There has been widespread bipartisan blogger sentiment that the Marcotte-McEwan scandal was blown wildly out of proportion, largely because there is also widespread bipartisan blogger sentiment that Bill Donohue is a ludicrous person to whom no political campaign should be paying attention. After minimal exposure to Bill Donohue, it is hard not to sympathize with this to some extent. On the other hand, what credible presidential campaign allows itself to be so successfully mau-maued by his Catholic League of America? (Well, Kerry-Edwards ‘04, for one.)

Moreover, as Bill previously asked, what the hell were Edwards’ people thinking when they hired Marcotte, anyway? Assuming they gave her blog at least a cursory inspection before making the offer, this cannot possibly have come as a surprise to them: the reasons she’s unemployable as a campaign staffer are the same reasons she’s popular and successful as a rabble-rousing blogger. (Then again, if a relatively large constituency on the internet translated proportionately to the real world, then Ron Paul would be a viable presidential candidate.) If any leftish bloggers are still surprised at the feeding frenzy that took place, imagine Michelle Malkin being hired as the online face of the McCain campaign and then claiming that “In Defense of Internment” wasn’t a big deal.

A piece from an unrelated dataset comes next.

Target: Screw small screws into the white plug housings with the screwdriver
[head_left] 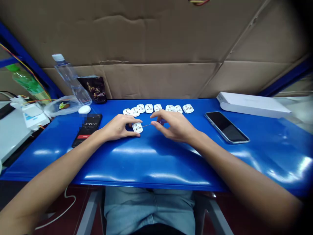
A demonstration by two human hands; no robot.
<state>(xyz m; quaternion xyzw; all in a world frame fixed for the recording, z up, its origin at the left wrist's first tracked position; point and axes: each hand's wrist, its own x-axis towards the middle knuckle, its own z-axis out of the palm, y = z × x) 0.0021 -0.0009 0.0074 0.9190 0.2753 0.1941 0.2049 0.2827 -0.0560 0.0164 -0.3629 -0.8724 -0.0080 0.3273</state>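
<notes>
Lighting: bright overhead source; you get broad white glare streaks on the glossy blue tabletop [151,163]. Shadows: soft, short. Optics: wide-angle bowing at edges, dark vignette at right corners. Focus: centre sharp; your near forearms slightly soft.

Table [156,163]: glossy blue. Plug part [137,127] under the left hand [119,128]: white; row of like parts [157,108] toward the far edge: white. Phone [226,126] near the right edge: black screen, silvery rim. Phone [87,130] near the left edge: black, red bar. Box [251,105] at the far right corner: white. Pouch [94,88]: dark maroon, gold lettering.
</notes>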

Hopefully, it’s not all bad news for Marcotte: her blogosphere Q rating — in both of the crucial love-her and love-to-hate-her categories — is higher than it was a month ago, and this will presumably open some other doors (as foreshadowed by Michael Bérubé here). She doesn’t have much of a shot at a career in mainstream politics, but that was never really in the cards in the first place.

And sometimes, amidst all the partisan mud-slinging, it’s hard to tell who the reasonable people are anymore.